On May 11, 2018, Donnie Marsh resigned after just one season as head coach. Six days later, A&M associate head coach Dylan Howard was named interim head coach of the team for the 2018–19 season.

==Previous season==
The Bulldogs finished the 2016–17 season 2–27, 2–16 in SWAC play to finish in last place. They did not qualify for the SWAC tournament.

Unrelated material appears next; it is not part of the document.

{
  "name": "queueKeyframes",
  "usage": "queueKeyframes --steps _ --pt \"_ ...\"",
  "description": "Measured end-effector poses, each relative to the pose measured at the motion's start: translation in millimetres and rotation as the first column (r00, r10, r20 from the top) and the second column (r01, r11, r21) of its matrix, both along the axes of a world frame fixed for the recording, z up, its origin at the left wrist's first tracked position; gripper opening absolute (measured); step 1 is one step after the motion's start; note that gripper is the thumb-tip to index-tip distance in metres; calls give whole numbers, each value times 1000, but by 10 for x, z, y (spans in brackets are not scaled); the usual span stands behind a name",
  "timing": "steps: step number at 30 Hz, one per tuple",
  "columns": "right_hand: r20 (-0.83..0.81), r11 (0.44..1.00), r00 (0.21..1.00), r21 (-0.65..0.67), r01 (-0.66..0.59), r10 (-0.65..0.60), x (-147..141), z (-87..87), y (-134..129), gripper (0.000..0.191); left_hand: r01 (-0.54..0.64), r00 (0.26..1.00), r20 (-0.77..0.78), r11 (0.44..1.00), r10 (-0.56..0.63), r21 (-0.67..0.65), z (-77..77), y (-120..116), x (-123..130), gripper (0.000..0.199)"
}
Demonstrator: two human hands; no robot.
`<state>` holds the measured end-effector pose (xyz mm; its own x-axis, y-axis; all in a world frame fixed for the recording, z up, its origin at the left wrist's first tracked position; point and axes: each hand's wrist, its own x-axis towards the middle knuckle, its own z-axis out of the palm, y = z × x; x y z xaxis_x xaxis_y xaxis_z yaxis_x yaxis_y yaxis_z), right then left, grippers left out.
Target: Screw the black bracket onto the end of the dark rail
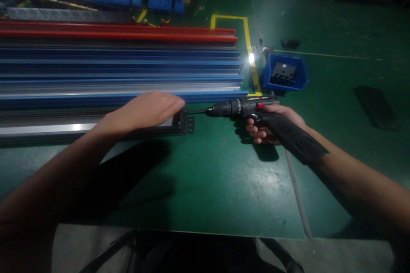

On March 7, head coach Willie Hayes resigned. He finished at Alabama A&M with a six year record of 54–121. On April 12, the school named Texas Southern assistant and former Florida International head coach Donnie Marsh the new head coach.

==Schedule and results==

| Non-conference regular season |

| Date time, TV | Opponent | Result | Record | Site (attendance) city, state |
Non-conference regular season
| Nov 11, 2017* 2:00 pm, ESPN3 | at Ohio | L 53–61 | 0–1 | Convocation Center (4,037) Athens, OH |
| Nov 13, 2017* 7:00 pm | at Samford | L 68–87 | 0–2 | Pete Hanna Center (1,885) Homewood, AL |
| Nov 17, 2017* 6:00 pm, SECN+ | at Alabama Barclays Center Classic campus game | L 67–104 | 0–3 | Coleman Coliseum (11,948) Tuscaloosa, AL |
| Nov 21, 2017* 7:00 pm, BTN | at No. 14 Minnesota Barclays Center Classic campus game | L 57–100 | 0–4 | Williams Arena (10,704) Minneapolis, MN |
| Nov 24, 2017* 4:00 pm | at Niagara Barclays Center Classic regional semifinals | L 74–96 | 0–5 | Gallagher Center (842) Lewiston, NY |
| Nov 25, 2017* 3:00 pm | vs. Western Carolina Barclays Center Classic regional 3rd place game | L 72–82 | 0–6 | Gallagher Center Lewiston, NY |
| Nov 29, 2017* 7:00 pm | Georgia State | L 53–63 | 0–7 | Elmore Gymnasium (1,979) Normal, AL |
| Dec 2, 2017* 3:30 pm | at Austin Peay | L 47–67 | 0–8 | Dunn Center (1,417) Clarksville, TN |
| Dec 11, 2017* 8:00 pm, FS1 | at DePaul | L 59–83 | 0–9 | Wintrust Arena (4,508) Chicago, IL |
| Dec 13, 2017* 6:00 pm | Southern Miss | L 54–69 | 0–10 | Elmore Gymnasium (382) Normal, AL |
| Dec 16, 2017* 2:15 pm | vs. UAB BHM JAM | L 58–90 | 0–11 | Legacy Arena (7,209) Birmingham, AL |
| Dec 21, 2017* 9:00 pm, ESPNU | at Michigan | L 47–97 | 0–12 | Crisler Center (9,325) Ann Arbor, MI |
| Dec 23, 2017* 12:00 pm, FS1 | at Georgetown | L 49–89 | 0–13 | Capital One Arena (5,149) Washington, D.C. |
SWAC regular season
| Jan 1, 2018 7:30 pm | at Grambling State | W 71–64 | 1–13 (1–0) | Fredrick C. Hobdy Assembly Center (231) Grambling, LA |
| Jan 3, 2018 7:30 pm | at Jackson State | L 56–59 | 1–14 (1–1) | Williams Assembly Center (1,019) Jackson, MS |
| Jan 6, 2018 5:30 pm | Arkansas–Pine Bluff | L 62–69 | 1–15 (1–2) | Elmore Gymnasium (562) Normal, AL |
| Jan 8, 2018 7:30 pm | Mississippi Valley State | W 65–55 | 2–15 (2–2) | Elmore Gymnasium (858) Normal, AL |
| Jan 13, 2018 3:00 pm | at Alabama State | L 67–70 | 2–16 (2–3) | Dunn–Oliver Acadome Montgomery, AL |
| Jan 20, 2018 5:30 pm | at Alcorn State | L 52–68 | 2–17 (2–4) | Davey Whitney Complex (362) Lorman, MS |
| Jan 22, 2018 7:30 pm | at Southern | L 61–62 | 2–18 (2–5) | F. G. Clark Center (1,109) Baton Rouge, LA |
| Jan 27, 2018 5:30 pm | Texas Southern | L 56–58 | 2–19 (2–6) | Elmore Gymnasium Normal, AL |
| Jan 29, 2018 7:30 pm | Prairie View A&M | L 67–88 | 2–20 (2–7) | Elmore Gymnasium (423) Normal, AL |
| Feb 3, 2018 7:00 pm | at Arkansas–Pine Bluff | L 62–80 | 2–21 (2–8) | K. L. Johnson Complex (4,457) Pine Bluff, AR |
| Feb 5, 2018 7:30 pm | at Mississippi Valley State | L 67–77 | 2–22 (2–9) | Harrison HPER Complex (1,198) Itta Bena, MS |
| Feb 10, 2018 3:00 pm | Alabama State | L 50–69 | 2–23 (2–10) | Elmore Gymnasium (4,400) Normal, AL |
| Feb 17, 2018 5:30 pm | Alcorn State | L 60–80 | 2–24 (2–11) | Elmore Gymnasium (1,527) Normal, AL |
| Feb 19, 2018 7:30 pm | Southern | L 50–60 | 2–25 (2–12) | Elmore Gymnasium (357) Normal, AL |
| Feb 24, 2018 7:30 pm | at Texas Southern | L 71–106 | 2–26 (2–13) | H&PE Arena (1,028) Houston, TX |
| Feb 26, 2018 7:30 pm | at Prairie View A&M | L 58–71 | 2–27 (2–14) | William J. Nicks Building (1,443) Prairie View, TX |
| Mar 1, 2018 7:30 pm | Grambling State | L 74–84 ^{OT} | 2–28 (2–15) | Elmore Gymnasium Normal, AL |
| Mar 3, 2018 5:30 pm | Jackson State | W 66–59 | 3–28 (3–15) | Elmore Gymnasium (413) Normal, AL |
*Non-conference game. ^{#}Rankings from AP Poll. (#) Tournament seedings in parentheses. All times are in Central Time.